As if the actual stage itself wasn't tough enough, stray off the course and you'll hit deformable snowdrifts that will cause drag on any tyres that get dipped and further slow your progress.
And once you're just about comfortable with careening down the side of a mountain like a bobsled that's decapitated its driver, DiRT 3 will ask you to do the same thing. But at night. And during a blizzard. Your vision will be limited depending on how many extra headlights you've stuck to the bonnet and corners will appear all the more quickly. Similarly, you'll be scrambling through rainstorms, which use and improve on already impressive technology borrowed from the Formula
One 2010 development team. Handling on waterlogged gravel will be completely different from the dry stuff. The idea is that, even though DiRT 3 will have three times as many rally stages as DiRT 2, mixing up the time of day and the weather conditions will keep things fresh when you inevitably have to return to a location during the career.

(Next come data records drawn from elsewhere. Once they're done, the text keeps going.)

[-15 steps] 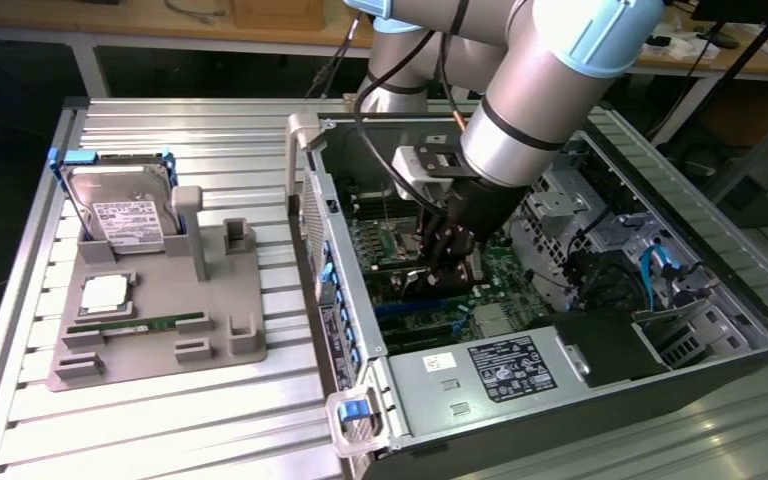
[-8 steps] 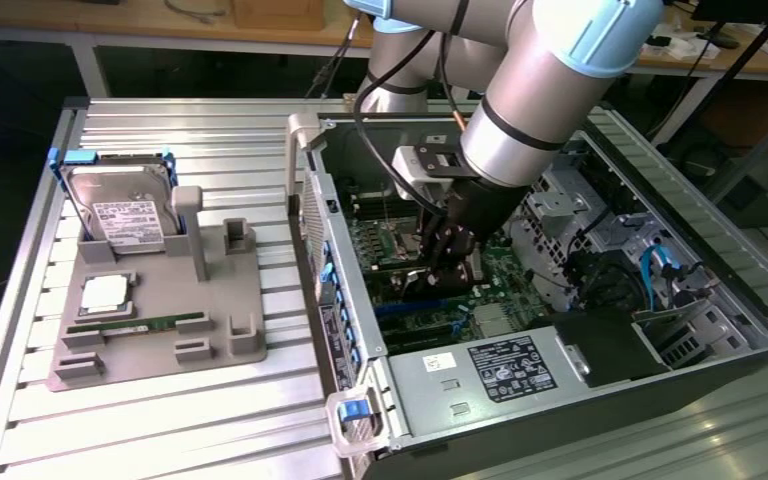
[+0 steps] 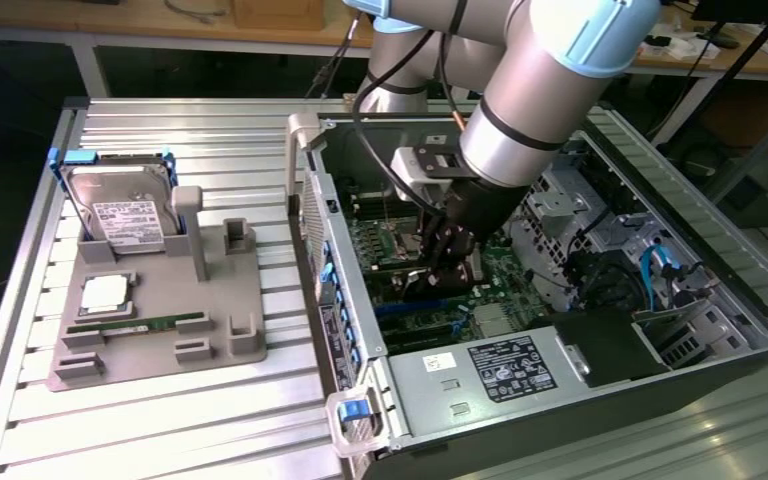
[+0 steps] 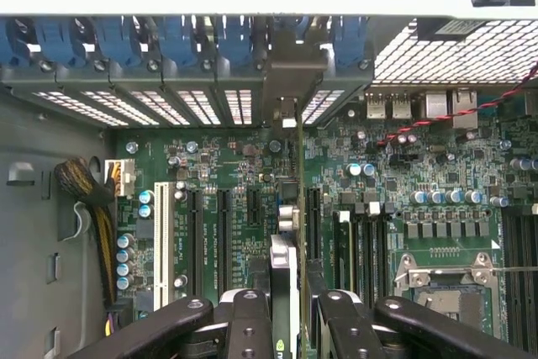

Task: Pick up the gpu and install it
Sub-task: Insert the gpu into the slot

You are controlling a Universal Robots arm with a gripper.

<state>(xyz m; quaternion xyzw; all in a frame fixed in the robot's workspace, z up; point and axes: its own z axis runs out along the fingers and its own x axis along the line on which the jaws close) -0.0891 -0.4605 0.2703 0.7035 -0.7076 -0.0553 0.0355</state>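
Wrist view: we saw the gpu (image 4: 286, 283) edge-on, standing upright over the motherboard (image 4: 218, 166) inside the open computer case (image 3: 344, 260). The gripper (image 4: 296, 329) was closed narrowly on it, one black finger (image 4: 250, 325) on each flat face. We judged this grip was meant to keep the card vertical so its lower edge could meet a slot. Its silver end bracket (image 4: 292, 69) sat against the row of rear openings with blue latches (image 4: 176, 39), which lined the card up between the black expansion slots (image 4: 195, 241). We could not tell whether it was fully seated. In the exterior view, the gripper (image 3: 444, 270) reached down into the case. Well apart, on the exterior view's left, a grey tray (image 3: 157, 350) held a hard drive (image 3: 120, 215) and a green RAM stick (image 3: 137, 325).
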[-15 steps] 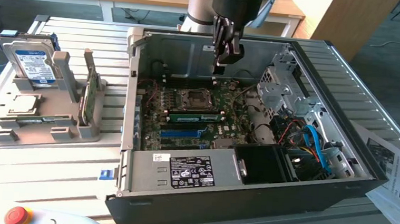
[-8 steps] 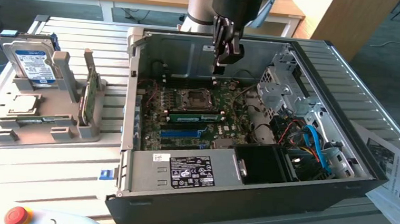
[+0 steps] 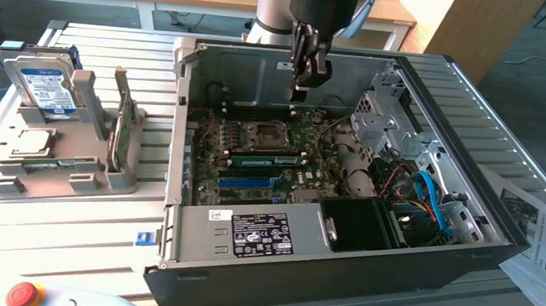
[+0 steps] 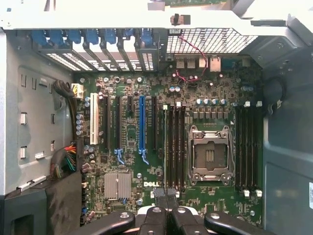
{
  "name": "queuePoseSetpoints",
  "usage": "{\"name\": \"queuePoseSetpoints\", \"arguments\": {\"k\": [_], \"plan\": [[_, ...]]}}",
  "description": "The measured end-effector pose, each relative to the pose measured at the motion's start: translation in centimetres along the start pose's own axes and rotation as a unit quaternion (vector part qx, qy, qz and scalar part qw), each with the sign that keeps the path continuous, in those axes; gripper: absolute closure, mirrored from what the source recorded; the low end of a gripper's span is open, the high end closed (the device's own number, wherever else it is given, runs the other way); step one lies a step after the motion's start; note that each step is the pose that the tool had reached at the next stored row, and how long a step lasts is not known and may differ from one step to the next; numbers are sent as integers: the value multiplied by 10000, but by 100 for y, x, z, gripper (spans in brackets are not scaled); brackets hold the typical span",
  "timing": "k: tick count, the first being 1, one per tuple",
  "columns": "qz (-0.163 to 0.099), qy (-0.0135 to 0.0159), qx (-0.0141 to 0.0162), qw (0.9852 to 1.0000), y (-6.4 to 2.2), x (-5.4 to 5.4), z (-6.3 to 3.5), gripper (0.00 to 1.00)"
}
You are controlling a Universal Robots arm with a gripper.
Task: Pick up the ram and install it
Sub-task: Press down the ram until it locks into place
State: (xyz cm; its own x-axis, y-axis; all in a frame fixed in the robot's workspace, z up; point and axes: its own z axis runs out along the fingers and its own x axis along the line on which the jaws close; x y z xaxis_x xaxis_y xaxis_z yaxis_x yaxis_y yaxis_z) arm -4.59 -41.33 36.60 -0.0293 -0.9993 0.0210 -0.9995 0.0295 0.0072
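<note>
Beside the socket, the ram (image 3: pixel 266 160) sits green, narrow, slotted.

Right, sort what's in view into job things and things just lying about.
Job: long thin green ram stick, standing in a black motherboard slot; shut black gripper above it; open black computer case.
Lying about: silver hard drive with blue label; tall green card in grey holder; red button; printed paper sheets.

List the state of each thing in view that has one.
tool, shut, empty, above the motherboard.
ram, standing in a slot beside the CPU socket.
computer case, open, side panel off.
CPU socket, uncovered, no cooler on it.
hard drive, upright in the grey holder.
</note>
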Motion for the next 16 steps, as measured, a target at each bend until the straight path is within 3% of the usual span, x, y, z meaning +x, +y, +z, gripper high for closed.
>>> {"name": "queuePoseSetpoints", "arguments": {"k": [8, 16], "plan": [[401, -3, -8, 9992, 0, 0, 0, 89], [838, -6, -18, 9965, 0, 0, 0, 89]]}}
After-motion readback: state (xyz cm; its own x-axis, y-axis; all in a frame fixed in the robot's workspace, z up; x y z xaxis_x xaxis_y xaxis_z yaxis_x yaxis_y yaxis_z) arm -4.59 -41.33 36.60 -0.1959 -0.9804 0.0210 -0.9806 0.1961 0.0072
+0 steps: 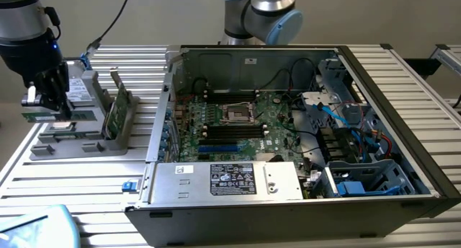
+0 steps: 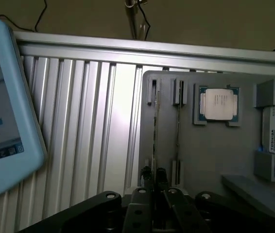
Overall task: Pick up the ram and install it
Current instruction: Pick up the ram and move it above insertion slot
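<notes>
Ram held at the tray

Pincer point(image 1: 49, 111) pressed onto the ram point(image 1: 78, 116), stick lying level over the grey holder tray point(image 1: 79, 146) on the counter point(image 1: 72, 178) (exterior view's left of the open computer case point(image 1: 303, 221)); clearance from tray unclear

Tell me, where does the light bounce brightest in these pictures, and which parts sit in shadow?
Wrist view: a bright glare stripe runs along the ribbed metal table, the silver processor chip gleams, and the gripper sits in deep shadow. Exterior view: soft, even light falls on the table, but the inside of the computer case is dim and shadowed.
</notes>
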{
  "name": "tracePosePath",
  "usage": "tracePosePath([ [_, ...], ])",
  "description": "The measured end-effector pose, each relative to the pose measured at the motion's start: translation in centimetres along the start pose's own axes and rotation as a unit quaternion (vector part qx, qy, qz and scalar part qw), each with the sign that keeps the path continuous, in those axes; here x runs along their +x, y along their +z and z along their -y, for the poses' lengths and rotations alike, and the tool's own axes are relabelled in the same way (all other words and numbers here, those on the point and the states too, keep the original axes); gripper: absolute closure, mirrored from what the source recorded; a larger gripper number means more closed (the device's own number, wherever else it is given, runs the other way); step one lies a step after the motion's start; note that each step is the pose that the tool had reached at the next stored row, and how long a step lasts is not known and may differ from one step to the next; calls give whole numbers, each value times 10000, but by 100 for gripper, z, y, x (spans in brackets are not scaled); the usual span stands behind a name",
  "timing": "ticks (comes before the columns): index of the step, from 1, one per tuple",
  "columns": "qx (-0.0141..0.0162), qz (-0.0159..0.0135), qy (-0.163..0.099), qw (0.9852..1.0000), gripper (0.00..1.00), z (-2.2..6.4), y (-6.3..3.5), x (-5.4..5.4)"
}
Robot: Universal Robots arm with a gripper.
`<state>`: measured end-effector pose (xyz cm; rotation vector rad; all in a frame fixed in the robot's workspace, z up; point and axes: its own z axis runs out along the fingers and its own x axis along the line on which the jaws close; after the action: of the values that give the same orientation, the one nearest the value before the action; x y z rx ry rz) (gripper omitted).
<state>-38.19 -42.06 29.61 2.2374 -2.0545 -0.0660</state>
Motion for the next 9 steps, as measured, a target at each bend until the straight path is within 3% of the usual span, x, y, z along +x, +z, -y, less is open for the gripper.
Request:
tracePosePath([
  [9,-86,7,-4,10000,86,236,-252,31],
])
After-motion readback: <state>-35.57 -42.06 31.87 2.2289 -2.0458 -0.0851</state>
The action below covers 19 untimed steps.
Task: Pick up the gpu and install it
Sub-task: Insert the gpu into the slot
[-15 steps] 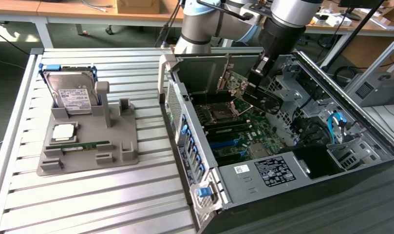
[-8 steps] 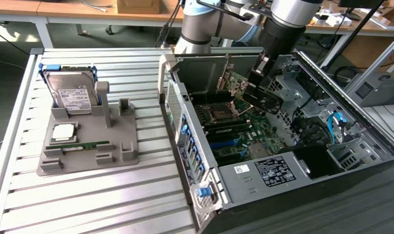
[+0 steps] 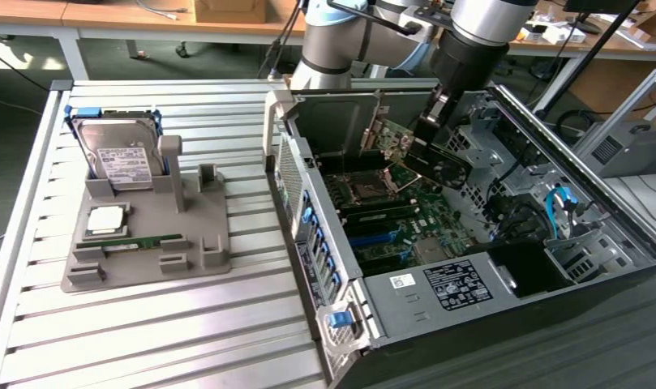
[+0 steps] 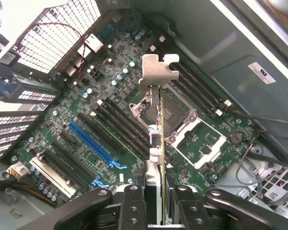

The other thing bound to add to the variety on offer is the huge selection of rally vehicles, spanning decades of driving far too fast along narrow forest tracks. Every major era of rallying is represented, with our favourites being the Group B monsters like the Audi Quattro S1, Metro 6R4 and Ford RS200, which were justifiably banned because the drivers kept flying off the road at ludicrous speeds and coming back in hundreds of tiny, lightly charred pieces.
Fortunately, with the aid of flashback, those consequences are removed, so you're free to misbehave. Because the garage is more fleshed out this time around, when you head into an event in a car from a particular era, you'll be competing against other cars from that time period, rather than just a random jumble - and rightly so. The stages are a more classic rally selection this time. Iconic locations such as Monte Carlo, Finland and Kenya are present and correct and the only place that doesn't seem to have made the cut is Wales. Of the lot, Monte is the most tantalising: a mix of tarmac, ice and snow as you try and avoid tumbling down a mountainside.
The extreme sports stuff hasn't been binned, though, and you'll find official X-Games courses from Los Angeles and Aspen, plus all the cars that the current crop of US drivers tool around in.
We had a chance to get some time behind the wheel with an early version of the game to try out the new handling model. There was an immediate feeling of greater weight to the car, making its behaviour more predictable when pitching it into slides, but they remain just as snappy and responsive as you'd expect highly tuned (and highly expensive) rally machines to be.
Codies reckons this is going to be their biggest racing game yet, and the associated stats are already suitably impressive: there are over 100 routes, compared to DiRT 2, and apparently the game will have the biggest selection of cars of any of the previous games, McRae versions included. The US-centric gearshift that the series initiated with DiRT and solidified with DiRT 2 divided fans and the third game is a conscious attempt to bring the new and traditional audiences together.